12.3 Any advertisements may be delivered on our behalf by a third party advertising company.

12.4 No personal data (for example your name, address, email address or telephone number) will be used during the course of serving our advertising, but, on our behalf, our third-party advertiser or affiliate may place or recognise a unique "cookie" on your browser. This cookie will not collect personal data about you nor is it linked to any personal data about you. If you would like more information about this practice and to know your choices about not having this information used by any company, see our Cookie Policy about this which you can click on for more information.

13. LINKS TO AND FROM OTHER WEBSITES

13.1 Where the Website contains links to third party sites and to resources provided by third parties (together "Other Sites"), those Other Sites are merely linked to provide information only and are solely for your convenience. We have no control over and do not accept (nor do we assume) responsibility for Other Sites or for the content or products or services of Other Sites (including, without limitation, relating to social networking sites such as Facebook) and we accept no responsibility for any loss or damage that may arise from your use of them. If you decide to access any of the third party websites linked to the Website, you do so entirely at your own risk.

13.2 This GAYtoZ.com website may make available access to Microsites and if it does, it may do so within or otherwise through external hyperlinks.
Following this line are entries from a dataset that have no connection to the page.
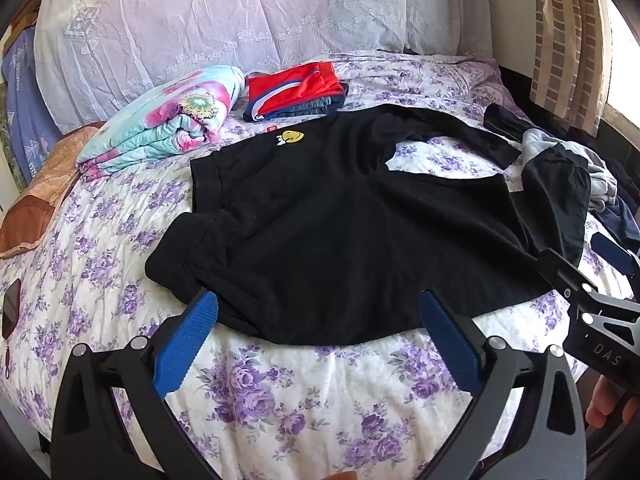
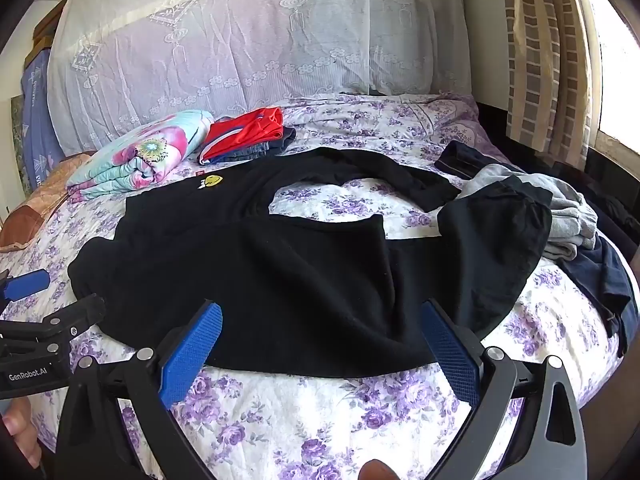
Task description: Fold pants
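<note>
Black pants [image 1: 340, 224] with a small yellow smiley patch [image 1: 291, 136] lie spread across the floral bedspread [image 1: 304, 400], waistband to the left, legs running right. They also show in the right wrist view [image 2: 288, 280]. My left gripper [image 1: 318, 312] is open, its blue fingers [image 1: 188, 344] just at the pants' near edge, holding nothing. My right gripper [image 2: 320, 320] is open over the near edge further right, empty. The right gripper's side shows in the left wrist view [image 1: 600, 304].
A folded floral quilt [image 1: 172, 120] and a stack of folded red and denim clothes [image 1: 296, 90] lie behind the pants. A heap of grey and dark clothes [image 2: 560, 216] sits at the right. A phone [image 1: 10, 308] lies at the left edge.
</note>
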Demonstrator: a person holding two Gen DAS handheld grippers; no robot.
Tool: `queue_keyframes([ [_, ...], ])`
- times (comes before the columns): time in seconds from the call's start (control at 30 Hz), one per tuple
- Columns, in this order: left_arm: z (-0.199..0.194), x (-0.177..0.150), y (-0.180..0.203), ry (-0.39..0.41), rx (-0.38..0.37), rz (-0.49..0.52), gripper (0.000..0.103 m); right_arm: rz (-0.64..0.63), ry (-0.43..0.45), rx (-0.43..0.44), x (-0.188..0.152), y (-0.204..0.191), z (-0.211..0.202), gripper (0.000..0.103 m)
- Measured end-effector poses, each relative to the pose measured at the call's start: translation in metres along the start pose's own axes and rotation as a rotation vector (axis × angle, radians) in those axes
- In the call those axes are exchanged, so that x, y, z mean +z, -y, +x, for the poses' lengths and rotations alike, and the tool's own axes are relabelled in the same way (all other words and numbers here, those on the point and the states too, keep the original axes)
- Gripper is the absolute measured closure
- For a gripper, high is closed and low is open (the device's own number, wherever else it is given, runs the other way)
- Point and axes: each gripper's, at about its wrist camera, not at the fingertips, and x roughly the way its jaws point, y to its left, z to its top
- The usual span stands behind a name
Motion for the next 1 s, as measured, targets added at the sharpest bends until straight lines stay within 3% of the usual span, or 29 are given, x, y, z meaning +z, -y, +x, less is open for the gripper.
queue_keyframes([
  [1.0, -0.0011, -0.0008, 0.0019, -0.002, -0.016, 0.014, 0.004, -0.003, 0.000, -0.009, -0.0034, -0.0024, -0.0024, 0.003],
])
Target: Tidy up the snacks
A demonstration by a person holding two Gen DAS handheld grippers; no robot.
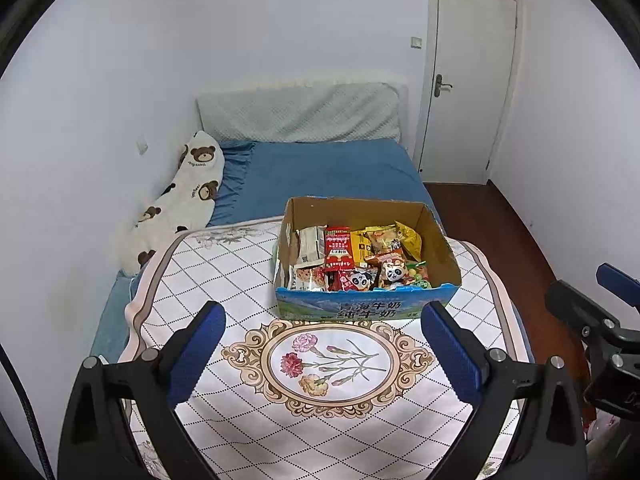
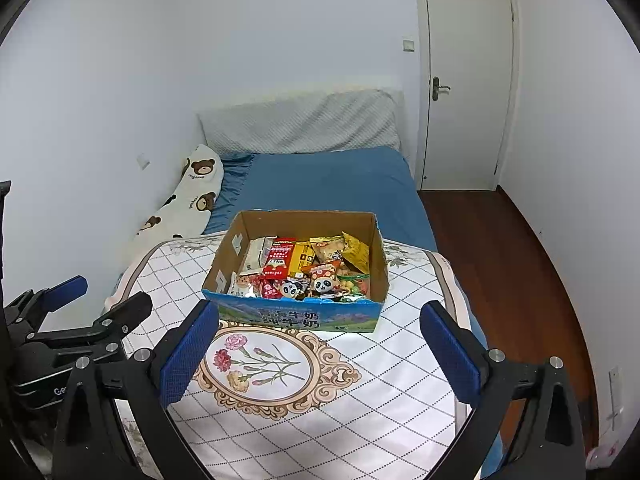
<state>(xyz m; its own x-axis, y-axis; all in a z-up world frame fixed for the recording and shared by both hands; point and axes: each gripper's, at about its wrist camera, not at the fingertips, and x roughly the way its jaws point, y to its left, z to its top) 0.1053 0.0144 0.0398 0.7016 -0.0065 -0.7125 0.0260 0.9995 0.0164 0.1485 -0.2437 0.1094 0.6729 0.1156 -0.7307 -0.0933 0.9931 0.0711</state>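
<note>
An open cardboard box (image 1: 438, 240) with a blue printed front stands on a white quilted cloth (image 1: 224, 280) on the bed. It also shows in the right wrist view (image 2: 228, 256). It holds several snack packets: a red packet (image 1: 338, 246), yellow bags (image 1: 408, 236) and panda-face packets (image 1: 394, 272). My left gripper (image 1: 324, 316) is open and empty, hovering short of the box front. My right gripper (image 2: 320, 316) is open and empty, also short of the box front. The right gripper shows at the right edge of the left wrist view (image 1: 592, 320).
The cloth (image 2: 360, 400) has a flower medallion (image 1: 328, 364) in front of the box. A bear-print pillow (image 1: 180, 204) lies along the left wall. Blue sheet (image 1: 328, 176) and grey headboard cushion (image 1: 300, 114) lie behind. A white door (image 1: 468, 80) and wood floor (image 2: 508, 280) are to the right.
</note>
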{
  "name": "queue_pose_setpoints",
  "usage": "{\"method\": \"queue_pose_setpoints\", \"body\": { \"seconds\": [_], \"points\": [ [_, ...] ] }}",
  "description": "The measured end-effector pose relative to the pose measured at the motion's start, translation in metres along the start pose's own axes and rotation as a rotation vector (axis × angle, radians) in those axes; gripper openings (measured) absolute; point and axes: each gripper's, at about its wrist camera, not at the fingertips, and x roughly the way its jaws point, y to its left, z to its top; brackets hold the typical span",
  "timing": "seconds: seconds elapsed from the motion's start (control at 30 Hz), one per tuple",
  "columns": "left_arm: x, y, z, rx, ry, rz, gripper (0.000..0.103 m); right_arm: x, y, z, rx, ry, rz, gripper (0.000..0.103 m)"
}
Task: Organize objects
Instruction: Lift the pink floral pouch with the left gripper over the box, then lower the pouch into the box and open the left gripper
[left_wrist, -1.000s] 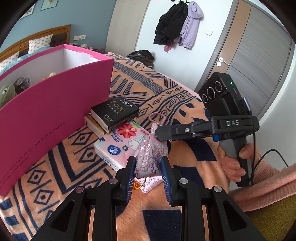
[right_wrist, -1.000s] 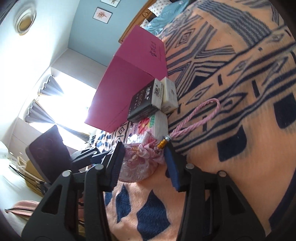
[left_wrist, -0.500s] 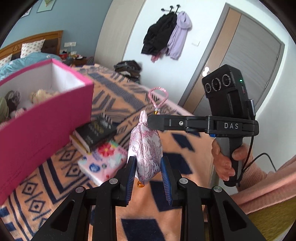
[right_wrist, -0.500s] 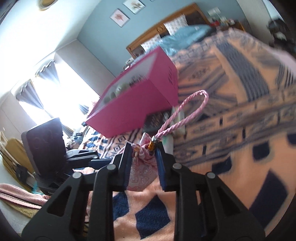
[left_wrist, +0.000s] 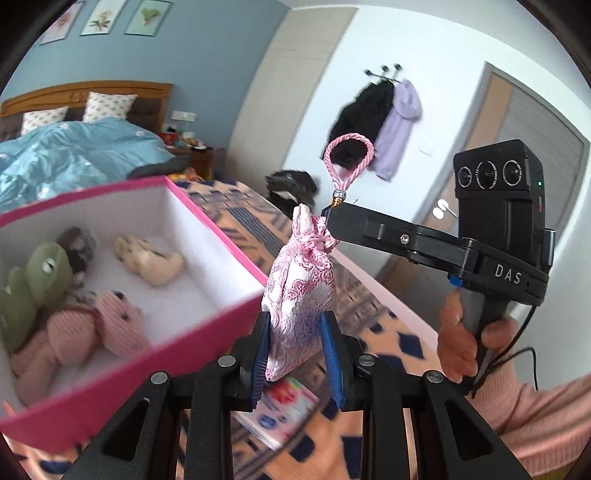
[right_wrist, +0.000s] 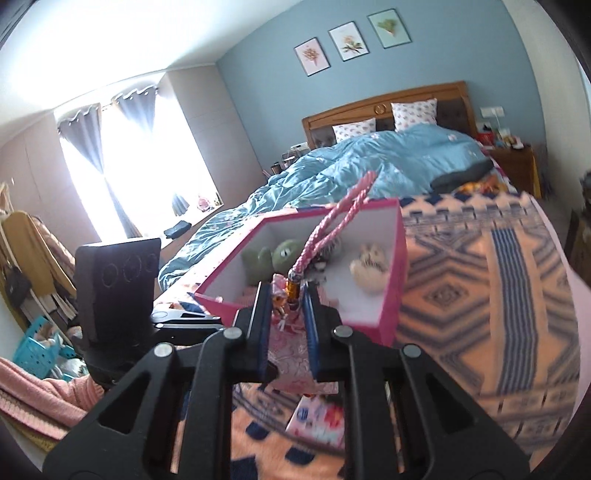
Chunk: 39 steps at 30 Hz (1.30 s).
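Holding the pink pouch (left_wrist: 299, 295) upright, loop (left_wrist: 347, 162) up, my left gripper (left_wrist: 295, 354) clamps its base, my right gripper (right_wrist: 285, 317) its neck, beside the pink box's (left_wrist: 229, 229) open rim.

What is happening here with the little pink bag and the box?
A person holds a gripper in each hand, and both are shut on one pink brocade pouch. The left gripper clamps its lower body; the right gripper pinches its tied neck under the cord loop. The pouch hangs in the air beside the open pink box of plush toys, not yet inside.

Patterned blanket (right_wrist: 480, 295) under pink box (left_wrist: 147, 354), tissue pack (left_wrist: 284, 406)
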Motion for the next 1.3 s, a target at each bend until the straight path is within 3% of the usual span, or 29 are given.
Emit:
{"method": "queue_pose_setpoints", "body": {
  "seconds": [0.37,0.7,0.9,1.0,1.13,1.3],
  "points": [
    [0.013,0.070,0.046,-0.099,-0.007,0.189,0.027,0.086,-0.017,0.062,-0.038,0.065,-0.026,0.017],
    [0.045,0.142,0.058,-0.265,0.113,0.328,0.027,0.160,-0.047,0.079,-0.003,0.185,-0.070,0.012],
    [0.040,0.144,0.052,-0.269,0.089,0.332,0.029,0.166,-0.052,0.075,0.005,0.218,-0.084,0.013],
    [0.031,0.132,0.048,-0.230,0.051,0.325,0.041,0.159,-0.050,0.068,0.002,0.222,-0.080,0.014],
    [0.012,0.113,0.041,-0.185,-0.018,0.292,0.048,0.145,-0.048,0.059,0.007,0.217,-0.061,0.016],
    [-0.016,0.079,0.029,-0.093,-0.090,0.233,0.056,0.112,-0.043,0.050,0.001,0.174,-0.032,0.029]
  ]
}}
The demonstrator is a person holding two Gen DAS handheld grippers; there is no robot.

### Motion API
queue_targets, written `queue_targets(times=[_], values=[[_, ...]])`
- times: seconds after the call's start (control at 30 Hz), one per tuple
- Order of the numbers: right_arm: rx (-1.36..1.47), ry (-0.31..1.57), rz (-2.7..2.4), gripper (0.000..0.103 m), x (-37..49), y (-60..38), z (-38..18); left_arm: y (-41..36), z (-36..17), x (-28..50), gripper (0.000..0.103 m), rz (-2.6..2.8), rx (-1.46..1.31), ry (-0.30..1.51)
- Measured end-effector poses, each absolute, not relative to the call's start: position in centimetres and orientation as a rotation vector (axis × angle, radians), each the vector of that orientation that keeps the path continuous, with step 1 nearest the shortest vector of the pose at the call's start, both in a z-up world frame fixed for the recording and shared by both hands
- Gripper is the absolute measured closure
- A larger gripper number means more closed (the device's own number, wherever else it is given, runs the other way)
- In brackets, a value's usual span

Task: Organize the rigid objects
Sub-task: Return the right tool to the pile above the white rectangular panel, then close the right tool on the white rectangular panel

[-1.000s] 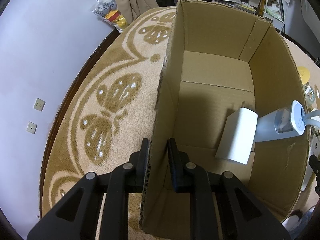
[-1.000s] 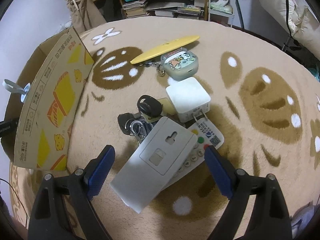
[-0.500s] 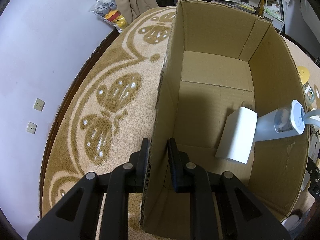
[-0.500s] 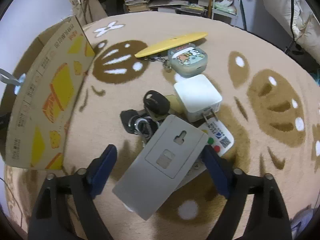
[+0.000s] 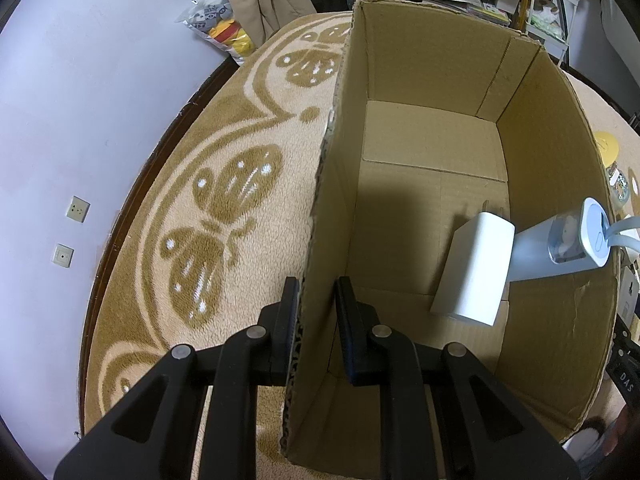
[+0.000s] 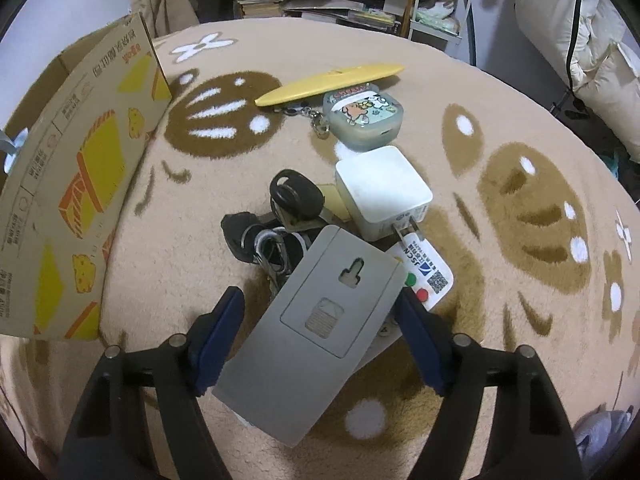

14. INTELLECTUAL PROPERTY RIGHTS

14.1 All intellectual property rights (including all copyright, patents, trade marks, service marks, trade names, designs (including the "look and feel" and other visual or non-literal elements) whether registered or unregistered) in the Website and Service, (subject to Clause 14.4 below) information content on the Website or accessed as part of the Service, any database operated by us and all the website design, text and graphics, software, photos, video, music, sound, and their selection and arrangement, and all software compilations, underlying source code and software (including applets and scripts) shall remain our property (or that of our licensors). You shall not, and shall not attempt to, obtain any title to any such intellectual property rights. All rights are reserved.

14.2 None of the material listed in Clause 14.1 above may be reproduced or redistributed or copied, distributed, republished, downloaded, displayed, posted or transmitted in any form or by any means, sold, rented or sub-licensed, used to create derivative works, or in any way exploited without our prior express written permission. You may, however, retrieve and display the content of the Website on a computer screen, store such content in electronic form on disk (but not on any server or other storage device connected to a network) or print one copy of such content for your own personal, non-commercial use, provided you keep intact all and any copyright and proprietary notices. You may not otherwise reproduce, modify, copy or distribute or use for commercial purposes any of the materials or content on the Website without our permission.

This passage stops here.